To achieve a high degree of active sharing and reusability of information, all components of Information Server access and persist their metadata through a common metadata layer consisting of a metadata server and a shared metadata repository.

InfoSphere Metadata Workbench plays an integral part in Information Server by providing data lineage and impact analysis reports on various assets stored in its metadata repository, including business intelligence reports, databases, legacy data assets, and so on.
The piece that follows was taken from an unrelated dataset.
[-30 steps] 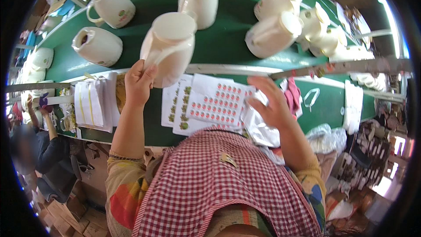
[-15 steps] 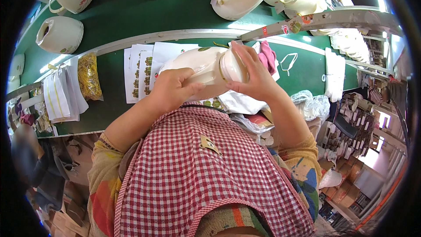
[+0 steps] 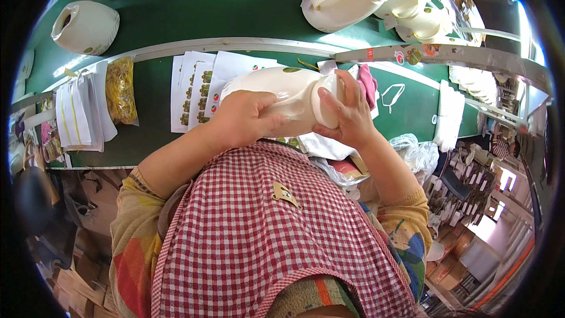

One of the core features in Metadata Workbench is its built-in support to automatically deduce linkages among metadata that Information Server components create or import.

Using these functions, business users can get answers to questions such as "What are the sources for this report that I'm looking at?" and "I don't trust the data in this report. Which transformations were applied to the data on which this report is based?" The answers to such questions are critical to the compliance laws currently in place in many industries, including finance, banking, and manufacturing. Similarly, IT analysts can get answers to questions regarding impact of change, including "Which assets and processes would be affected if I change the constraints on this column?" and "Can I decommission this database?"

Lineage reports

Out of the box, Metadata Workbench provides various lineage reports about assets, including:

  • Imported databases (tables, columns) and table-structured files and their fields
  • DataStage and QualityStage ETL jobs and contained stages
  • Imported BI reports and report fields

Figure 1 shows an example data transformation and movement process in which data from two sources (RUT_UT and RUT_EMEA) are being moved by two separate DataStage ETL jobs into a staging database (CRT_STAGING). From there, another DataStage ETL job moves the data into a data warehouse called ENT_DWH. Finally, a fourth DataStage ETL job (TO_MART) builds out a data mart (MART) that three Cognos BI reports are then using.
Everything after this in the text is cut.